------ Supplied material
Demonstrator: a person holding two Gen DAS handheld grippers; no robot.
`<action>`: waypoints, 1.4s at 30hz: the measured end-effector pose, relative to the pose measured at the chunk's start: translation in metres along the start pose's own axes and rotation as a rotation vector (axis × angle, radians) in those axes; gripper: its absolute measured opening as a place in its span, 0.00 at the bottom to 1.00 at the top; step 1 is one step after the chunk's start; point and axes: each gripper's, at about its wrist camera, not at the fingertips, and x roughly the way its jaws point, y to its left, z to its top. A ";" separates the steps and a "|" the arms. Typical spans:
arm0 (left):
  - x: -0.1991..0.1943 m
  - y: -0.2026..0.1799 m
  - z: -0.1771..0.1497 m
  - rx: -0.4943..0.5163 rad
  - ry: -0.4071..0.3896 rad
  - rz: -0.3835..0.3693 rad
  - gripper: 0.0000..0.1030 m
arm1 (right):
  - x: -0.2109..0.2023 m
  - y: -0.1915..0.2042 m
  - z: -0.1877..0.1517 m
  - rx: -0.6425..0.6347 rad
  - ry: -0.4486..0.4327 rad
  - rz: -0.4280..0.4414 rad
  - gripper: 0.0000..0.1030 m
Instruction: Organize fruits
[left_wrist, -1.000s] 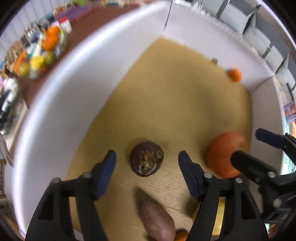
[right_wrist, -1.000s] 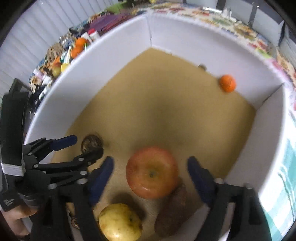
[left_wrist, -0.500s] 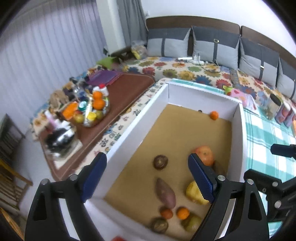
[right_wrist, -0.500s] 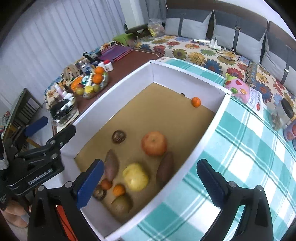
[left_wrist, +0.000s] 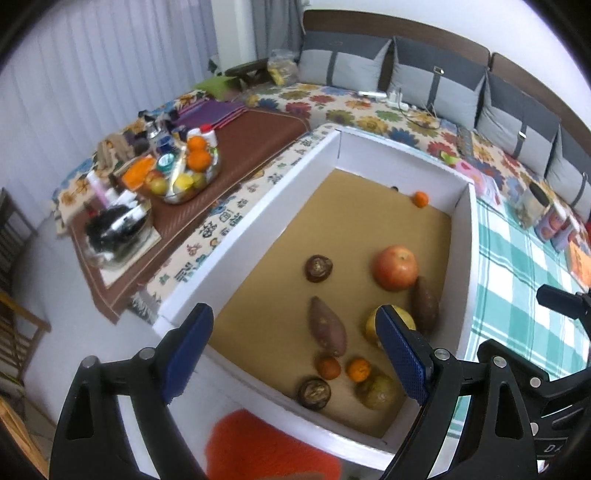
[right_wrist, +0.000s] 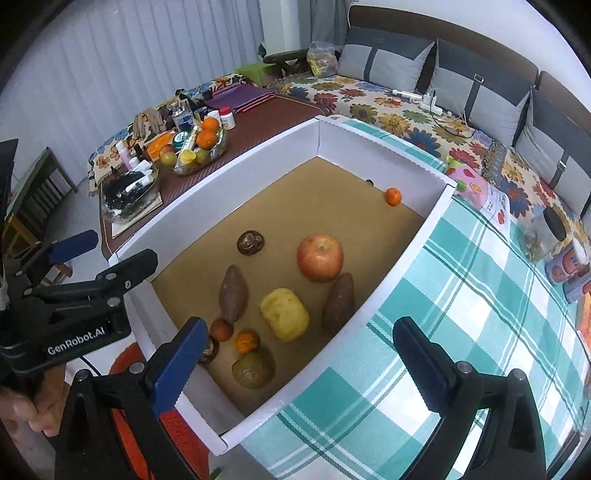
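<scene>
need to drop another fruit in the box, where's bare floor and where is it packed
Bare floor runs along the left wall of the white box, from the dark round fruit back to the far wall, short of the lone small orange. The near end is crowded: sweet potatoes, yellow fruit and red apple cluster there.

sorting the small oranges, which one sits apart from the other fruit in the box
The small orange in the far corner of the white box, beside the end wall. The other two small oranges lie in the near-end cluster, next to a sweet potato.
</scene>
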 end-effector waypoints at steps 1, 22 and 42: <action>-0.001 0.002 -0.001 -0.004 -0.001 0.008 0.88 | 0.000 0.001 0.001 -0.003 0.004 0.003 0.97; -0.003 0.021 -0.002 -0.070 0.004 0.017 0.88 | -0.002 0.013 0.017 -0.010 0.012 -0.030 0.97; -0.002 0.020 -0.005 -0.071 0.008 0.015 0.88 | 0.001 0.013 0.019 -0.009 0.011 -0.032 0.97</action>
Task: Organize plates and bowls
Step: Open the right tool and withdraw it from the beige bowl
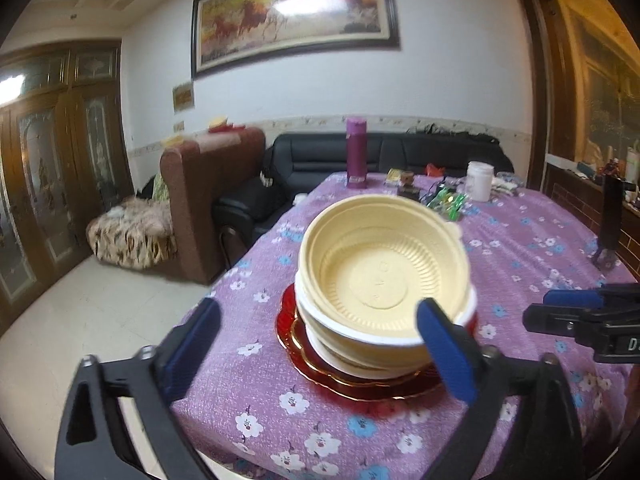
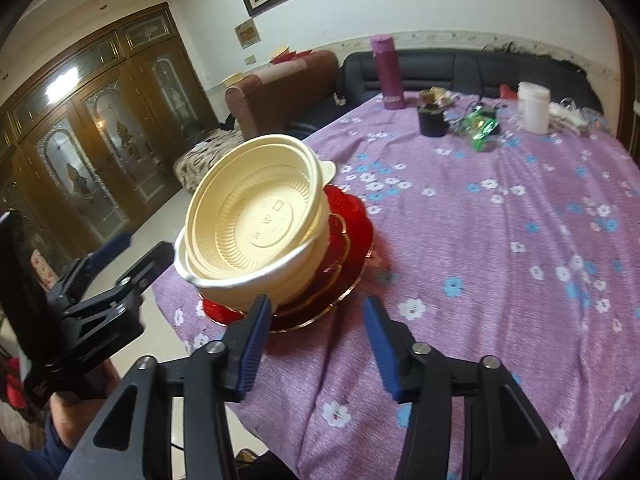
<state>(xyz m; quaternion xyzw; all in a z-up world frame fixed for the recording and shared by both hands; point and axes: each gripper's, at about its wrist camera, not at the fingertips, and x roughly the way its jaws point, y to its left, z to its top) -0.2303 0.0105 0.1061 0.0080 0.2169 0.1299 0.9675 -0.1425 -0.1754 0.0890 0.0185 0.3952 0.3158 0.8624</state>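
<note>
Two cream plastic bowls [image 1: 380, 276] sit nested, the top one tilted, on a small pile of red gold-rimmed plates [image 1: 360, 384] near the table's front left corner. My left gripper [image 1: 320, 344] is open wide just in front of the stack; its right finger [image 1: 444, 356] overlaps the lower bowl's near wall, its left finger hangs off the table edge. In the right wrist view the bowls [image 2: 256, 224] and plates [image 2: 352, 236] lie ahead to the left. My right gripper [image 2: 318, 344] is open with only tablecloth between its fingers. Each gripper shows in the other's view: the left gripper [image 2: 146, 246] and the right gripper [image 1: 538, 308].
The table wears a purple flowered cloth [image 2: 500, 240]. At its far end stand a purple flask [image 1: 356, 152], a white jar [image 1: 480, 180], a dark cup [image 2: 432, 120] and green packets [image 2: 480, 124]. A black sofa [image 1: 360, 156] and a brown armchair [image 1: 200, 184] stand beyond.
</note>
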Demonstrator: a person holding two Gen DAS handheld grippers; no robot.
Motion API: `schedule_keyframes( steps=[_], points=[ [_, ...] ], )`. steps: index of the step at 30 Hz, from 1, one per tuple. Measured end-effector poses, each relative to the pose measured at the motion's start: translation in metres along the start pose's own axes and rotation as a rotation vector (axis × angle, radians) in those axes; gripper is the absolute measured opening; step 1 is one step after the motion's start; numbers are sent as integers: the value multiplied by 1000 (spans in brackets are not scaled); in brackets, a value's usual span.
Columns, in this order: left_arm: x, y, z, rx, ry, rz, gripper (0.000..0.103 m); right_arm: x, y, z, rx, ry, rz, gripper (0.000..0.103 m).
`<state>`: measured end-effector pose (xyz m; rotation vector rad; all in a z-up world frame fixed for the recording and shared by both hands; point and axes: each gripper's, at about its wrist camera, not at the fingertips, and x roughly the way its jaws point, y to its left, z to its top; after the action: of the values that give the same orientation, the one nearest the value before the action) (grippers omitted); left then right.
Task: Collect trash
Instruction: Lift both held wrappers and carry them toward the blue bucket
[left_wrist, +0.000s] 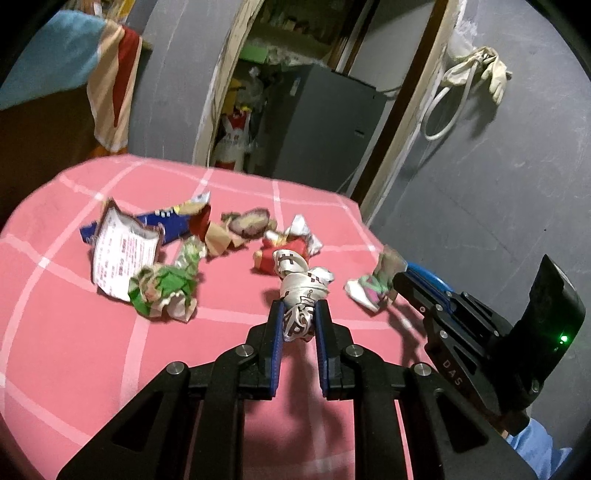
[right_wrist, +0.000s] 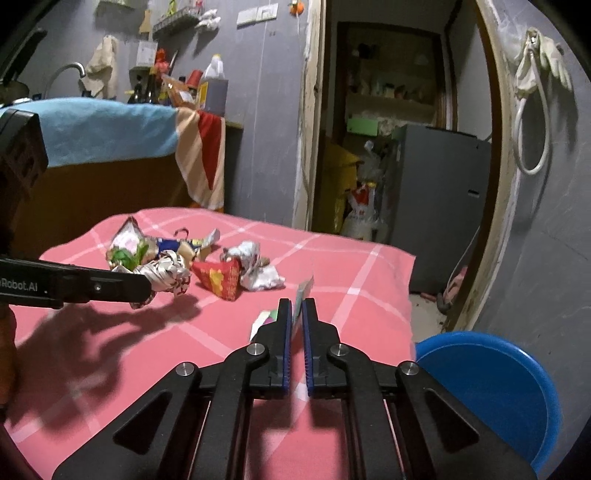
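Note:
Several crumpled wrappers lie on the pink checked tablecloth. My left gripper is shut on a crumpled white printed wrapper, held above the cloth; it also shows in the right wrist view. My right gripper is shut on a thin pink, green and white wrapper, seen edge-on; in the left wrist view that wrapper hangs from the right gripper near the table's right edge. A green wrapper, a white and brown packet, a blue packet and a red wrapper stay on the cloth.
A blue bin stands at the table's right edge, below my right gripper. Behind the table is a doorway with a grey cabinet. A counter draped with a blue and striped cloth stands at the left.

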<state>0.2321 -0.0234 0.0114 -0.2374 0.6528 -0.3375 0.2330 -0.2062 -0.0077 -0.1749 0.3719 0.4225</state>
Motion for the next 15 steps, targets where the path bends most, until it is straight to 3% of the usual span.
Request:
schedule_keyframes(
  steps=[4,10,12,14,15],
  points=[
    [-3,-10,1,34,-28,15,13,-5,-2,2,10,-18,1,4],
    [6,-6,2,0,3,38,13,1,-11,-3,72,58,64,6],
    [7,1,2,-28,15,49,13,3,-14,-5,94,77,89,12],
    [7,8,1,-55,26,56,13,3,-13,-6,103,86,107,40],
    [8,12,1,-79,32,62,13,3,-11,-6,98,83,114,45]
  ],
)
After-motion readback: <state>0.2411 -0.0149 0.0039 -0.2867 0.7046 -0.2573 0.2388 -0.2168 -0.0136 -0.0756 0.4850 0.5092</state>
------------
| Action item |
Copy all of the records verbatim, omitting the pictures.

| Solved problem |
Demonstrator: a person holding two Gen DAS handheld grippers; no robot.
`<action>`: waypoints, 1.4s at 30hz: the measured end-effector pose, relative to the pose measured at the chunk's start: translation in metres along the start pose's own axes and rotation as a rotation vector (axis × angle, radians) in those axes; gripper: its absolute measured opening as a place in its span, 0.00 at the bottom to 1.00 at the top; step 1 is one step after the chunk's start; point and axes: each gripper's, at about its wrist camera, not at the fingertips, and x roughly the way its jaws point, y to its left, z to its top. A ";" separates the steps and a "|" the arms. Typical spans:
arm0 (left):
  - x: -0.1991..0.1943 m
  - y: -0.2026..0.1799 m
  - z: -0.1771..0.1497 m
  - rx: -0.4943..0.5163 rad
  - ry: -0.4071..0.3896 rad
  - rz: -0.3835..0.3693 rad
  - gripper: 0.0000..0.1030 m
arm1 (right):
  - x: -0.2109..0.2023 m
  - y: -0.1915..0.2042 m
  - z: -0.1877..0.1517 m
  - rx: -0.6425..0.6347 rad
  - ry: -0.4486..0.4327 rad
  - rz: -0.4280..0.4414 rad
  - gripper: 0.0000..0.1030 m
Instruction: Organize fruits
[left_wrist, -1.000s] 
[right_wrist, -1.000s] 
[left_wrist, -0.500s] 
[right_wrist, -0.500s] 
[left_wrist, +0.000s] 
[right_wrist, +0.000s] 
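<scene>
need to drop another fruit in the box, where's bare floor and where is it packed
Bare floor runs along the left wall of the white box, from the dark round fruit back to the far wall, short of the lone small orange. The near end is crowded: sweet potatoes, yellow fruit and red apple cluster there.

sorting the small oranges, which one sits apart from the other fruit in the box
The small orange in the far corner of the white box, beside the end wall. The other two small oranges lie in the near-end cluster, next to a sweet potato.
</scene>
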 end-effector waypoints at steps 1, 22 and 42: <action>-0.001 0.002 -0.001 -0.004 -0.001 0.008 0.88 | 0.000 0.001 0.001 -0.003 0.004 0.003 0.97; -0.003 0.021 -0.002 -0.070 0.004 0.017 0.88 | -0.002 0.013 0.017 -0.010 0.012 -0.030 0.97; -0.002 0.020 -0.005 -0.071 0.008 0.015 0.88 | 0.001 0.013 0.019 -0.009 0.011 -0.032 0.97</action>
Task: Organize plates and bowls
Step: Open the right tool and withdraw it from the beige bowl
<state>(xyz m; quaternion xyzw; all in a z-up world frame fixed for the recording and shared by both hands; point and axes: each gripper's, at about its wrist camera, not at the fingertips, and x roughly the way its jaws point, y to its left, z to its top) -0.2303 0.0105 0.1061 0.0080 0.2169 0.1299 0.9675 -0.1425 -0.1754 0.0890 0.0185 0.3952 0.3158 0.8624</state>
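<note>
Two cream plastic bowls [image 1: 380, 276] sit nested, the top one tilted, on a small pile of red gold-rimmed plates [image 1: 360, 384] near the table's front left corner. My left gripper [image 1: 320, 344] is open wide just in front of the stack; its right finger [image 1: 444, 356] overlaps the lower bowl's near wall, its left finger hangs off the table edge. In the right wrist view the bowls [image 2: 256, 224] and plates [image 2: 352, 236] lie ahead to the left. My right gripper [image 2: 318, 344] is open with only tablecloth between its fingers. Each gripper shows in the other's view: the left gripper [image 2: 146, 246] and the right gripper [image 1: 538, 308].
The table wears a purple flowered cloth [image 2: 500, 240]. At its far end stand a purple flask [image 1: 356, 152], a white jar [image 1: 480, 180], a dark cup [image 2: 432, 120] and green packets [image 2: 480, 124]. A black sofa [image 1: 360, 156] and a brown armchair [image 1: 200, 184] stand beyond.
</note>
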Demonstrator: a person holding two Gen DAS handheld grippers; no robot.
Motion API: `schedule_keyframes( steps=[_], points=[ [_, ...] ], )`. steps: index of the step at 30 Hz, from 1, one per tuple. Measured end-effector poses, each relative to the pose measured at the motion's start: translation in metres along the start pose's own axes and rotation as a rotation vector (axis × angle, radians) in those axes; gripper is the absolute measured opening; step 1 is one step after the motion's start; numbers are sent as integers: the value multiplied by 1000 (spans in brackets are not scaled); in brackets, a value's usual span.
Columns, in this order: left_arm: x, y, z, rx, ry, rz, gripper (0.000..0.103 m); right_arm: x, y, z, rx, ry, rz, gripper (0.000..0.103 m).
`<state>`: measured end-effector pose (xyz m; rotation vector rad; all in a z-up world frame fixed for the recording and shared by both hands; point and axes: each gripper's, at about its wrist camera, not at the fingertips, and x roughly the way its jaws point, y to its left, z to its top; after the action: of the values that give the same orientation, the one nearest the value before the action) (grippers omitted); left then right.
Task: Collect trash
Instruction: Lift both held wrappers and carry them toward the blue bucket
[left_wrist, +0.000s] 
[right_wrist, +0.000s] 
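Note:
Several crumpled wrappers lie on the pink checked tablecloth. My left gripper is shut on a crumpled white printed wrapper, held above the cloth; it also shows in the right wrist view. My right gripper is shut on a thin pink, green and white wrapper, seen edge-on; in the left wrist view that wrapper hangs from the right gripper near the table's right edge. A green wrapper, a white and brown packet, a blue packet and a red wrapper stay on the cloth.
A blue bin stands at the table's right edge, below my right gripper. Behind the table is a doorway with a grey cabinet. A counter draped with a blue and striped cloth stands at the left.
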
<state>0.2321 -0.0234 0.0114 -0.2374 0.6528 -0.3375 0.2330 -0.2062 -0.0077 -0.1749 0.3719 0.4225</state>
Motion for the next 15 steps, targets where the path bends most, until it is straight to 3% of the usual span.
Request:
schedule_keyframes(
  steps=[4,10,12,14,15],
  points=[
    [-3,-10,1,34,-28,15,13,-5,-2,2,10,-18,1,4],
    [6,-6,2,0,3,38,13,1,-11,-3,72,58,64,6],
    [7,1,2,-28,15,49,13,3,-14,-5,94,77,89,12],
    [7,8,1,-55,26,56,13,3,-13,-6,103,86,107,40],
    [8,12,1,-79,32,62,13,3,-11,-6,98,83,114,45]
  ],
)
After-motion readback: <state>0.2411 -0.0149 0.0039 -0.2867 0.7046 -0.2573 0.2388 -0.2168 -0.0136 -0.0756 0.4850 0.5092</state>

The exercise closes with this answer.